Ellis bemüht dazu einmal nicht die Sklavenfrage, sondern behandelt den 1790 geschlossenen Vertrag mit den so genannten „Six Nations“. Obwohl der Vertrag mit der Cree-Nation als solcher schließlich zustande kam und mit großem Pomp unterzeichnet wurde, zeigte er praktisch keine Wirkung. Innerhalb der nächsten 50 Jahre verschwanden die Cree-Indianer als Nation und nahezu als Volksgruppe. Washington befand sich dadurch in derselben Situation wie der englische König Georg III., welcher 1763 das Land westlich der Appalachen zum unverletzlichen Indianergebiet erklärt hatte. Beide Male blieb die Unverletzlichkeit der Indianergebiete Fiktion, die weißen Siedler nahmen ungehindert das Land in Besitz.
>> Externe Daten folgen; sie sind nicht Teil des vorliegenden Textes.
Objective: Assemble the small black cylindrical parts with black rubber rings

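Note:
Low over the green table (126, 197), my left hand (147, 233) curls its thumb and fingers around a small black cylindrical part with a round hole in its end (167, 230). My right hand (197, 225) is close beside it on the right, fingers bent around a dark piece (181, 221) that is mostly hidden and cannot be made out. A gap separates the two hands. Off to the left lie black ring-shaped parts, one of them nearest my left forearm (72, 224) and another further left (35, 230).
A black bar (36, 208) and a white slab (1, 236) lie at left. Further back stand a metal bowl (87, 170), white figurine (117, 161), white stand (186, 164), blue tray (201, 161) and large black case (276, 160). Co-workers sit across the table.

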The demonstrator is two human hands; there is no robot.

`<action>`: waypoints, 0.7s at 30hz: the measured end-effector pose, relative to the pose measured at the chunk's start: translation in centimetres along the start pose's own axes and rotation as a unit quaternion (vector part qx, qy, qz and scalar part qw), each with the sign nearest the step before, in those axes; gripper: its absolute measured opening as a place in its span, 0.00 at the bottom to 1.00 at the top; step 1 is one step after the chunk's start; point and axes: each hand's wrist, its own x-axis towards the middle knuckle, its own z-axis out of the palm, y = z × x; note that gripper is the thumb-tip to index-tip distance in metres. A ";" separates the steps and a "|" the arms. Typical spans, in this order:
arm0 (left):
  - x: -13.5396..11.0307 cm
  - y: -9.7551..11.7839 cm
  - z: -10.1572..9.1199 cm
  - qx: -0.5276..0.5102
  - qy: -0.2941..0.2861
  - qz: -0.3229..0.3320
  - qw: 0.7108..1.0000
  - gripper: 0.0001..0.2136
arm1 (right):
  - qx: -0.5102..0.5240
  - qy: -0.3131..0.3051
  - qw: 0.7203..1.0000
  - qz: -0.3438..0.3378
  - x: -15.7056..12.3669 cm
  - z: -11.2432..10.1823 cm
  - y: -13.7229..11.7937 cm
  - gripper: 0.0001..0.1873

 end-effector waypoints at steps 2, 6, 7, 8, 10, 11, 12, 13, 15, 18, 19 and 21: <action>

Nur eine resolute und umfassende Durchsetzung exekutiver Macht – die Washington als Präsident hätte einfordern müssen – hätte eine dauerhafte und wirksame Politik zur Indianerunterstützung gewährleisten können. Hier aber überwog die Ansicht, eine solche geradezu als Machtusurpation anzusehende Bündelung ausführender Gewalt als Verletzung der gerade errungenen republikanischen Prinzipien zu betrachten. Die politischen Institutionen, die im 20. Jahrhundert dazu beitrugen, die Emanzipation anderer Volksgruppen durchzusetzen, waren damals erst im Entstehen; ein übergeordnetes Prinzip von Autorität lag völlig außerhalb der Regierungsgewalt und deren Institutionen. In diesem Sinne war, so Ellis’ Folgerung, „Indian removal … the inevitable consequence of unbridled democracy in action“ (S. 164).
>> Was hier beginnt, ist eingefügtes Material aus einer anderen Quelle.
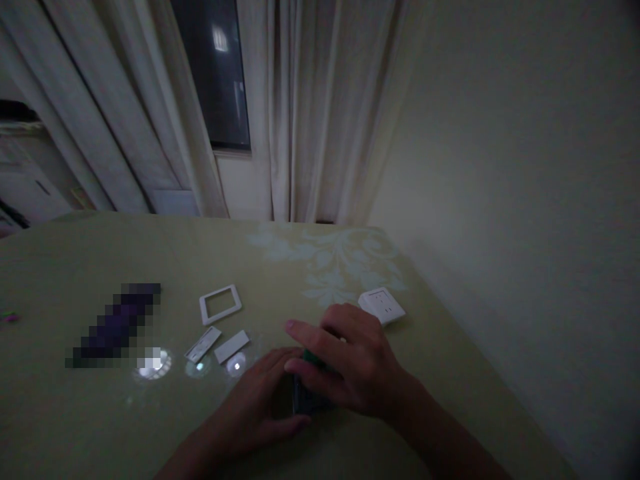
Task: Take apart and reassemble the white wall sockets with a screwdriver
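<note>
A dark, box-like piece lies on the table in front of me, mostly covered by my hands. My left hand grips it from the left, with the fingers along its far side and the thumb at its near edge. Over it, my right hand is closed around a small green object, of which only a bit shows between thumb and fingers; its kind is hidden. Just beyond my right hand, a white wall socket with slots in its face rests on the table.
To the left lie a white rectangular frame and two narrow white plates, one with its ribbed side up, the other smooth. Farther left is a dark, pixelated object. A wall borders the table's right side; curtains hang behind.
</note>
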`<action>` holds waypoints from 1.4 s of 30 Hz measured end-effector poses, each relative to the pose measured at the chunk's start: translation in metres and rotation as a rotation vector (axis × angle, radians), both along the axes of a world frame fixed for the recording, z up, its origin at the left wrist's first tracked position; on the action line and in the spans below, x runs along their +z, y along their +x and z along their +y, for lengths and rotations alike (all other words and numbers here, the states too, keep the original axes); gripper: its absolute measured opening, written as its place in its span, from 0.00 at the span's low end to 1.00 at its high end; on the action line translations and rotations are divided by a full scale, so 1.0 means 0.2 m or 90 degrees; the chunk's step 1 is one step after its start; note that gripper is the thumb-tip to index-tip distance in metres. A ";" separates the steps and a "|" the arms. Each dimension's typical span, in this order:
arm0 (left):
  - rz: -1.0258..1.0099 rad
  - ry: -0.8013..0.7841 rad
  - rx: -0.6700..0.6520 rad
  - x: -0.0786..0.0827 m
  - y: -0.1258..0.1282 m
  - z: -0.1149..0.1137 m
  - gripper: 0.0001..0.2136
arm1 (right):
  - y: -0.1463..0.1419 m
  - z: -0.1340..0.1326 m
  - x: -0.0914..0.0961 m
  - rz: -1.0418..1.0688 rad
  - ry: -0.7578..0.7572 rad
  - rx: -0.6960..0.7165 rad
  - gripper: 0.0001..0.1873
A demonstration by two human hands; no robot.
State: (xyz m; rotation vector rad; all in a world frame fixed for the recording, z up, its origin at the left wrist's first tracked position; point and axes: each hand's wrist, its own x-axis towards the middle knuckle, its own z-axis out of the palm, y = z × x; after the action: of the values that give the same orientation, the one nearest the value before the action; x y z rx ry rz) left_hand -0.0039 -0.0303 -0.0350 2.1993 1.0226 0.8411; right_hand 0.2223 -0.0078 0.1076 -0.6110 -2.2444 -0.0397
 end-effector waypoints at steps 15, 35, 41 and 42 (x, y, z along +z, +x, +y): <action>0.061 0.082 -0.034 0.00 -0.01 0.00 0.34 | -0.01 0.01 -0.01 0.042 -0.013 0.062 0.18; 0.033 -0.037 0.001 -0.03 0.05 -0.05 0.43 | 0.07 0.00 0.09 0.100 -0.061 -0.025 0.14; -0.097 -0.118 0.018 0.01 0.06 -0.04 0.40 | 0.15 -0.01 0.15 0.169 -0.064 -0.093 0.15; -0.116 -0.134 0.022 0.02 0.06 -0.04 0.39 | 0.16 -0.01 0.15 0.181 -0.060 -0.097 0.15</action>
State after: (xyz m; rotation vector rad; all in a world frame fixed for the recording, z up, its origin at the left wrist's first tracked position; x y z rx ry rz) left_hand 0.0080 -0.0387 -0.0314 1.8978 1.0129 0.8875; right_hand 0.2535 -0.0100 0.1376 -0.7861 -1.9301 0.0735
Ellis benennt fünf Haupterfolge der Gründerzeit: Der erste erfolgreiche Gewinn eines Krieges um koloniale Unabhängigkeit, das erstmalige Errichten einer Republik in Nationengröße, die Aufrichtung des ersten durchgängig sekulären Staates, die Schöpfung mehrstufiger und sich überlappender Quellen von Autorität sowie die Entwicklung politischer Parteien als institutionalisierte Kanäle für eine andauernde politische Debatte. Eine durchaus zufällige Grundvoraussetzung für viele dieser Entwicklungen war der verfügbare Raum, die geographische Lage abseits aller etablierten Nationalstaaten und die Weite des amerikanischen Territoriums. Ellis fügt nun dieser Voraussetzung eine weitere, aber eine bewusst erzeugte Voraussetzung hinzu, die erst in Kombination mit dem Raum die Nachhaltigkeit der oben genannten Erfolge gewährleistete: „Perhaps the most creative act … was to make time as well as space an indispensable ally“; was bedeutet, als Ergebnis das Gründungsmoment immerwährend in die Zukunft auszudehnen (S. 243). Damit waren am Ende der amerikanischen Gründerzeit beides, die wegweisenden Errungenschaften, aber auch die dauerhaften bzw. langlebigen Versäumnisse, fest etabliert.

Ellis Studie hat unzweifelhaft ihren Platz in der Historiographie zur Gründungsgeschichte der amerikanischen Nation, und sein Ansatz verdient berücksichtigt zu werden. Allerdings, und das ist dem Autor durchaus bewusst, bieten die gewählten Beispiele nur einen Ausschnitt, noch dazu eine interpretierende Auswahl. Zudem sind, hinsichtlich ihrer Gewichtung, vielleicht nicht alle dieser sechs Fallbeispiele absolut gleichwertig. Daher ist die vorliegende Studie eher ein Anfang, ein Zugang zu einer Betrachtungsweise, mit der man die bereits vorliegenden Untersuchungen zu dieser Epoche betrachten muss. Damit ist „American Creation“ kaum als Einstiegslektüre zur amerikanischen Gründerzeit geeignet, sondern setzt ein umfassendes Grundwissen zu Epoche, Personen und zentralen Entwicklungssträngen voraus.

Anmerkungen:
1 Siehe hierzu insbesondere seine preisgekrönte Studie: Founding brothers. The Revolutionary Generation, New York (Knopf) 2000. Dt. Ausgabe u.d.T.: Sie schufen Amerika. Die Gründergeneration von John Adams bis George Washington, München (Beck) 2002.
2 In der amerikanischen Historiographie hat sich in den letzten Jahren der Begriff „Native Americans“ (Ureinwohner) als mehr oder weniger unbelastete Bezeichnung gegenüber den „Indianern“ durchgesetzt.
3 Vgl. hierzu etwa David McCullough, 1776. America and Britain at War, New York (Simon + Schuster), 2005.